## Task statement:
Across the records below, count every line that contains the string "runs", then report the count alone.

+++ Given records +++

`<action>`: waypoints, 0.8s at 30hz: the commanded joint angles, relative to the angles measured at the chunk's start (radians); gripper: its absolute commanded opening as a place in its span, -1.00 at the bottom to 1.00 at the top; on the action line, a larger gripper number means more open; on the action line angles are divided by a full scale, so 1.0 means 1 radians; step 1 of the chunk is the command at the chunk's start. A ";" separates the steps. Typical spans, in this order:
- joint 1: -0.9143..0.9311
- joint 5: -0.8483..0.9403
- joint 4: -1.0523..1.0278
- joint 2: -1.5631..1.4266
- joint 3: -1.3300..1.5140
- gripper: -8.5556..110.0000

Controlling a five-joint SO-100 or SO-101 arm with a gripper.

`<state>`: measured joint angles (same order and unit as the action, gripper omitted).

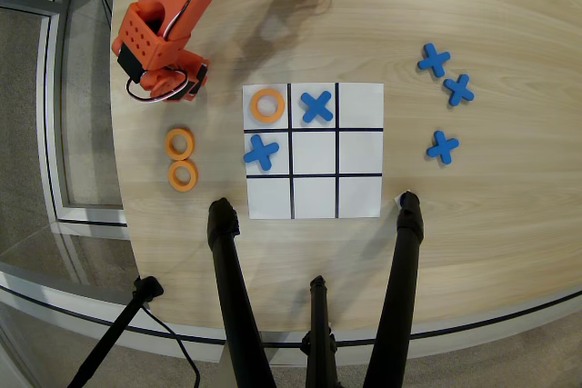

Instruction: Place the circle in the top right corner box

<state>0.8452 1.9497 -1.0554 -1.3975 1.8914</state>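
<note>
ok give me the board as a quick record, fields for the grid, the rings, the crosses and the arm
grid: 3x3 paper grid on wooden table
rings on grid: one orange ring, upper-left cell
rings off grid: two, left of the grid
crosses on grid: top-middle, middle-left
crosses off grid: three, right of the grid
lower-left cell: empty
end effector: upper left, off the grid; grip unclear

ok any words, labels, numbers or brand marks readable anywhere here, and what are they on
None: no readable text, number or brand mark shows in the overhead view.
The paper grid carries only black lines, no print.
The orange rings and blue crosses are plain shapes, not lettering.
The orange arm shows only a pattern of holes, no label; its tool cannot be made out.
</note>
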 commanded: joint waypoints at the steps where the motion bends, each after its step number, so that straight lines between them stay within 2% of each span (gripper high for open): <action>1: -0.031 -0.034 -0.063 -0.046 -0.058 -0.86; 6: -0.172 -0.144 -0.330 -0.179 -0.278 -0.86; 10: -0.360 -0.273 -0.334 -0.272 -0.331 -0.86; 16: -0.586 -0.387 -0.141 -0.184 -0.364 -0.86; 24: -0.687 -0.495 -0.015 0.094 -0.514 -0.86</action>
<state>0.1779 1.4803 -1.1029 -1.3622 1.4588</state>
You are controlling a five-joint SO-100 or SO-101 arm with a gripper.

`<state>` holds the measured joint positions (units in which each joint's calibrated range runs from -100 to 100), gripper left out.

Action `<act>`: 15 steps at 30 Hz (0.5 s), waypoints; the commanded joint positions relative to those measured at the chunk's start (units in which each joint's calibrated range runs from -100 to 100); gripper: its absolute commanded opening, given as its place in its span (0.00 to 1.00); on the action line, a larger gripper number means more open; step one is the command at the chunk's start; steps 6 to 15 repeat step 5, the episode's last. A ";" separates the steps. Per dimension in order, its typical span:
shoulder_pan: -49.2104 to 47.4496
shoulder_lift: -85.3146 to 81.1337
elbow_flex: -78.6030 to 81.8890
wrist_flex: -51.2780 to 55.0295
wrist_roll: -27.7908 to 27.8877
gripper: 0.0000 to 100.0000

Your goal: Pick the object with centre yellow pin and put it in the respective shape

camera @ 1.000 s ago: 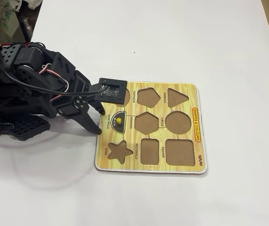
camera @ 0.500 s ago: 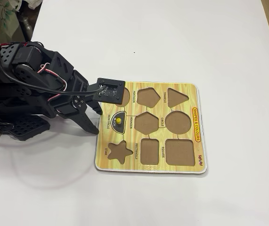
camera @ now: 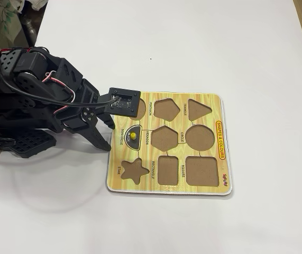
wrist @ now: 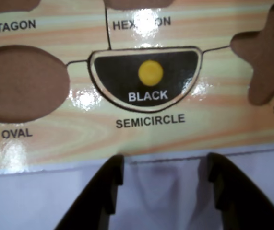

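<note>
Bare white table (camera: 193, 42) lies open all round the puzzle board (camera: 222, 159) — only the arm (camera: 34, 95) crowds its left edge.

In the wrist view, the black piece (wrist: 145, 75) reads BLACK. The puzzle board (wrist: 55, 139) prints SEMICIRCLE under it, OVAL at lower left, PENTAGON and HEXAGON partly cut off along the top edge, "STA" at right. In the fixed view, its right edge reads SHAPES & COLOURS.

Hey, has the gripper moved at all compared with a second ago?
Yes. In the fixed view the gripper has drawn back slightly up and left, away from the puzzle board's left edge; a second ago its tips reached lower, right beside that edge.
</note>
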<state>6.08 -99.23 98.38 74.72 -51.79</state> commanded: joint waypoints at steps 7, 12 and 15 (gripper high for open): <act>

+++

## Answer below:
2